- **Instructions to follow**
Wherever the word "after" occurs in the lines below, copy the whole line.

- **Data section**
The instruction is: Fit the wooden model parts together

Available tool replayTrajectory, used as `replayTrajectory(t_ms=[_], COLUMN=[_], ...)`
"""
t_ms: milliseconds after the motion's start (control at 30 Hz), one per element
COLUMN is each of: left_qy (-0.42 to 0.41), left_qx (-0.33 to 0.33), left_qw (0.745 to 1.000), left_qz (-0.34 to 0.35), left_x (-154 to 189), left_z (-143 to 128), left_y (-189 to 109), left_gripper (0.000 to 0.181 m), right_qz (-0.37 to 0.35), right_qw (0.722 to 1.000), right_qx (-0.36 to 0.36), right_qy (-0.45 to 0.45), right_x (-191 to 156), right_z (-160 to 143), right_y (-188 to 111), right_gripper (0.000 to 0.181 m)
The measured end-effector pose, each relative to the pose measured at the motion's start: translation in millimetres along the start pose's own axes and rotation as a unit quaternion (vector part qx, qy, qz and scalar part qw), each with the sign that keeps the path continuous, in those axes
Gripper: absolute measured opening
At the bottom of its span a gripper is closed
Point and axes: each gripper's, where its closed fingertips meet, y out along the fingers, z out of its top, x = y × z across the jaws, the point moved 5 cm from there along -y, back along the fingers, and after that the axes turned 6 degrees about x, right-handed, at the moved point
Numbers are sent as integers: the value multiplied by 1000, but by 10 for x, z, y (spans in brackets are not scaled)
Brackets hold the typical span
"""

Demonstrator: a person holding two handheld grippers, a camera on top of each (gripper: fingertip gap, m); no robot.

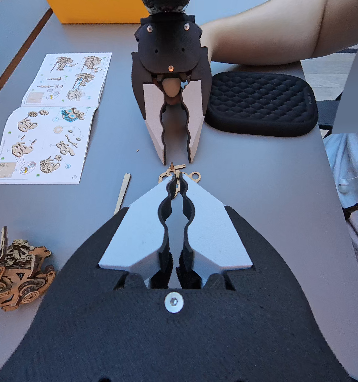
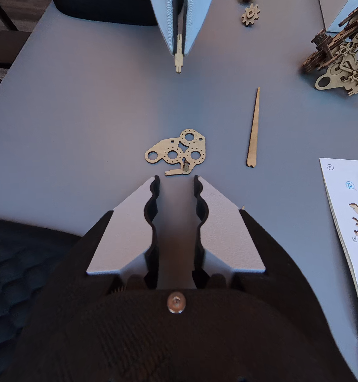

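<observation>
While your left gripper [image 2: 179,54] pinches the small wooden peg [image 2: 178,62] with its fingers pressed against the peg's flat sides, the risk sits in how little of that peg sticks out below the tips. It is thin and stepped at the end; if you bring it down tilted toward the perforated plate [image 2: 177,152], the narrow tip could jam at the edge of a slot or snap.

The plate lies flat on the grey table [image 2: 81,115], loose as far as I can judge, with a tiny upright piece [image 2: 186,166] already standing in it near the edge closest to your right gripper [image 2: 176,178]. That gripper's fingers are spread and hold nothing; they rest just short of the plate's tabbed edge. If you push the peg in without steadying the plate, it will likely slide or tip, and the small upright piece could be knocked out.

From the left wrist view the closed fingers cover most of the plate [image 1: 194,176], so you may misjudge which hole you are over.

Beyond the plate, off to one side of it, lies the tapered wooden stick [image 2: 253,132], and farther out the part-built model [image 2: 343,62] and a loose gear [image 2: 250,15]. A wide sweep of either gripper could scatter them. The instruction booklet [image 2: 343,237] lies clear of the plate on that same side.
</observation>
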Motion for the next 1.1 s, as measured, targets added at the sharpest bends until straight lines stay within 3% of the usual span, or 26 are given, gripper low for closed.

- **Task answer**
t_ms: milliseconds after the motion's start (control at 30 Hz), one per element
Point and axes: each gripper's, where its closed fingertips meet, y out along the fingers, z out of its top, x = y × z across the jaws, the point moved 5 cm from there along -y, back along the fingers, and after that the axes turned 6 degrees about x, right-handed, at the moved point

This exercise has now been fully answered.